Thursday, August 29, 2013

There are as many ways to love someone as there are ways to say goodbye.

I remember you in the rain-soaked restaurant after a long drive to the coast, candlelight, and wine-drenched warmth.  And I remember the phone conversation where I said I couldn't do it any longer and the consciousness of the havoc I wrought.

And you in the dark with the taste of freshly gained independence in my mouth.  The illicit nature of being there with you, your hair running through my hands, the discovery of losing myself in the night hours.  And the slow, painful tearing apart that went on for months and months and months before I saw the writing on the wall.

And raucous, uncontrollable laughter in the most extreme travels of my life.  You my light, my companion of humor in what would otherwise have been extraordinarily terrifying moments.  Then the alcohol and the other women and the most painful goodbye on those long country roads.

I knew each of you so intimately.  You were as inextricable from my being in that given time and place as my own hands, my own heart. And yet we trudged ceaselessly toward our own version of goodbye. But at our peak, we were really something, weren't we?  Something to behold.  People would probably use the phrase "young love."  But that's a stupid saying, meaningless.

Slow, meandering moments in the dark. Long, tortuous lapses of time between each caress.  Nervous anticipation. One touch. In solidarity so painful.  In combination ecstasy.

Ecstasy.  A word reserved for you and I.  And you and I.  And also (probably) you and I.  In that particular time


Sunday, August 25, 2013

The worst entrapment must necessarily be self inflicted.  Employment.  Marriage.  Children.  We do it all the time.  Decisions which are expected become the means through which we're prevented from self actualization.  Prevented from happiness through concern for others.  Which sounds entirely selfish and insane.  Truly.  And yet, I believe one can be married and one can have children and one can have a career.  But it should be done, most certainly, on one's own terms and without compromise.

Which is easier said than done.

Nearly impossible, by my calculations.

Tuesday, August 13, 2013

I still see you in my dreams. Us. Always we are there and we are laughing like we used to.  Endlessly. Raucously.  Like we always did.  We were so impractical, you and I.  And yet, I can't help wishing you were here now.  Because when you were with me nothing was serious and no problem was so great we couldn't chase it with laughter.  And in the dark of the evening, in your arms, everything else faded. 

But we were so god damn impractical, you and I.  

You drank too much and slept with too many.  I too intolerant of even one mistake.

It's never in my conscious moments that we're together again, but always in my dreams.  Because even though I wouldn't want you now--I'll be clear, I would never want you again--I miss so, so desperately the wild, red-tinted edges the world took on when I was with you.  Every touch, every joke, every fleeting moment when your eyes met mine was more exhilarating than every moment since.

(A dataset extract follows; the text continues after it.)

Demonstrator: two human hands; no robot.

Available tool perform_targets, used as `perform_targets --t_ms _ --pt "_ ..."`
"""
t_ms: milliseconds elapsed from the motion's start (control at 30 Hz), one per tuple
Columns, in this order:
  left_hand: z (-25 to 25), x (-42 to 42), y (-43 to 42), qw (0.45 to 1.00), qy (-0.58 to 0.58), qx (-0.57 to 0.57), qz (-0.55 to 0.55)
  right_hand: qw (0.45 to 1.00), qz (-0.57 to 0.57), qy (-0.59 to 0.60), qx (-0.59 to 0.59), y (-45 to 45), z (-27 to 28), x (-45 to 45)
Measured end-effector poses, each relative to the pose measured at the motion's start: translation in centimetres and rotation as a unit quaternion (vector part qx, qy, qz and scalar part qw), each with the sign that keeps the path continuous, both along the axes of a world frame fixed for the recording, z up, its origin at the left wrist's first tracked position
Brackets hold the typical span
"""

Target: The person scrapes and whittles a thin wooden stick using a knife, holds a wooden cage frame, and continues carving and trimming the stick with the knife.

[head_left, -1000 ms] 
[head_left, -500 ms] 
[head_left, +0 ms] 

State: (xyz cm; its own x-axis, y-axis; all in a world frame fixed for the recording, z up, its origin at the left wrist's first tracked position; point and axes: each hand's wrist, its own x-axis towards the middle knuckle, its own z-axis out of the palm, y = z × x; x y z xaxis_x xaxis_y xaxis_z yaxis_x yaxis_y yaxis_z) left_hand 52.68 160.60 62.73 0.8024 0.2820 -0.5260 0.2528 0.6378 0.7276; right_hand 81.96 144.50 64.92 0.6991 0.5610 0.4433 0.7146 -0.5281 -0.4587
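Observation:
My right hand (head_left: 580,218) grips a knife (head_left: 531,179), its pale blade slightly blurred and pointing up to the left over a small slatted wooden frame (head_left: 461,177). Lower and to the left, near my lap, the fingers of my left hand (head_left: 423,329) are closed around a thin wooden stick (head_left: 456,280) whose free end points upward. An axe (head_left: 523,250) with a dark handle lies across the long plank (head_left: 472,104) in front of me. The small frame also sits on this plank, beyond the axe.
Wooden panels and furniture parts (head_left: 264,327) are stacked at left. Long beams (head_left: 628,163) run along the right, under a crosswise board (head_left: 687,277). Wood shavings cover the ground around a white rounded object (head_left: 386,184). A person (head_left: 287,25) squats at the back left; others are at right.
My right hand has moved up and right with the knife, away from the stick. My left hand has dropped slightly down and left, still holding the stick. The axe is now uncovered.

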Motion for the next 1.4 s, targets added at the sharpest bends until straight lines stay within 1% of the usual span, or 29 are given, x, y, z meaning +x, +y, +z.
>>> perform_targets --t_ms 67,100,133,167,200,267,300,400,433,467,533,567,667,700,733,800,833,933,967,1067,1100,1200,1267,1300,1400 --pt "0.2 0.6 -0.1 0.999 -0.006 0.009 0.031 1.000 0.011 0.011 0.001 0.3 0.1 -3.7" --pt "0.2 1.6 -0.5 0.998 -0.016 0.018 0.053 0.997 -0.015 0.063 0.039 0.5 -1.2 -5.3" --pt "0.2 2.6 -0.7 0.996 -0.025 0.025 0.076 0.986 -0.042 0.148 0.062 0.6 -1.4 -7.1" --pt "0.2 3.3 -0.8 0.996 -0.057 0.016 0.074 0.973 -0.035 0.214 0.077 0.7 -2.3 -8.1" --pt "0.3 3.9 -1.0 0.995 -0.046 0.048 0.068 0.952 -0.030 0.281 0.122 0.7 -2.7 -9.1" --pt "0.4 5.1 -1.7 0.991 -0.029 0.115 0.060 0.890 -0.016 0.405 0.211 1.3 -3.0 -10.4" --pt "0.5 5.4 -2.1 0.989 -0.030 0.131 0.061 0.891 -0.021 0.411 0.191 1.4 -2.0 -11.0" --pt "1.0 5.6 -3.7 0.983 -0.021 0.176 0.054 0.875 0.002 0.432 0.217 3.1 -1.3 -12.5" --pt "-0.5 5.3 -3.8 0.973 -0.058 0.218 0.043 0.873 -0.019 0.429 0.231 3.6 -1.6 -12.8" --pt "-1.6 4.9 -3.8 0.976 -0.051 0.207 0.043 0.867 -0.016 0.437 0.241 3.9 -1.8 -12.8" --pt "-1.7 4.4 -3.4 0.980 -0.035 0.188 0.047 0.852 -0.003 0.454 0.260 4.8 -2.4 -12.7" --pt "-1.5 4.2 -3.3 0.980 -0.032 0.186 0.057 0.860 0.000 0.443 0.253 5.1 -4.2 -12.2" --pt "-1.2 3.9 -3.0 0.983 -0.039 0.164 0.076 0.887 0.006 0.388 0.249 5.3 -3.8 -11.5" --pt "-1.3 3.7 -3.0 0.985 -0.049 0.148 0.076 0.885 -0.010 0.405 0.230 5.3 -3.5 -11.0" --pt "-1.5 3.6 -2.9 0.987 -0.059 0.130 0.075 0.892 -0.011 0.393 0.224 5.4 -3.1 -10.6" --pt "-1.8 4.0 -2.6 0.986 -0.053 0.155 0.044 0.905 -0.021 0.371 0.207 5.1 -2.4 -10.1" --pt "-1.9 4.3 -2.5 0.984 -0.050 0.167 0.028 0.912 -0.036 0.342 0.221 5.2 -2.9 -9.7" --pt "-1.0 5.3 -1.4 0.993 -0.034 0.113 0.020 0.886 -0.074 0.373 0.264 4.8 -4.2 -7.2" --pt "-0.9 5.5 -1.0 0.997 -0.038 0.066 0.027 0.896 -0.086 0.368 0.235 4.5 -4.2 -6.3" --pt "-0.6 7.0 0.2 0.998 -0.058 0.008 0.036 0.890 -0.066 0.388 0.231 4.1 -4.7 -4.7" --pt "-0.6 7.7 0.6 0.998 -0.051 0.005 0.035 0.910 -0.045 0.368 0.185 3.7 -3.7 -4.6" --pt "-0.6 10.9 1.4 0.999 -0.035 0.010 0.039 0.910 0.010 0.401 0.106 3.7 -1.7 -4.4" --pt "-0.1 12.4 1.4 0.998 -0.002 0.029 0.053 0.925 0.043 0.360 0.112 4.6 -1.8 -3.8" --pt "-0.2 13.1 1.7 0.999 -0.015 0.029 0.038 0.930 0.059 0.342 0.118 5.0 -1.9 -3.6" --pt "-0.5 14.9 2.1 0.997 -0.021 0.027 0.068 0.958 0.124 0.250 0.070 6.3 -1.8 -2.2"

And isn't our insanity absolutely transparent?  Isn't this madness I am preaching?  I willingly left, plodding so quickly forward some of what we were is gray and blurry in my mind.  I went on and forgot and grew up.  But the heart does not so quickly forget.  It relives you and I so often.  I cannot escape you nor doubt I truly will.  I will replay us--God that we had never ended--until the end of my days.

Tortured by the impracticality of us.  And yet, ceaselessly basking in the pleasure of having lived even a solitary second by your side.  Thank god for those precious, fleeting moments.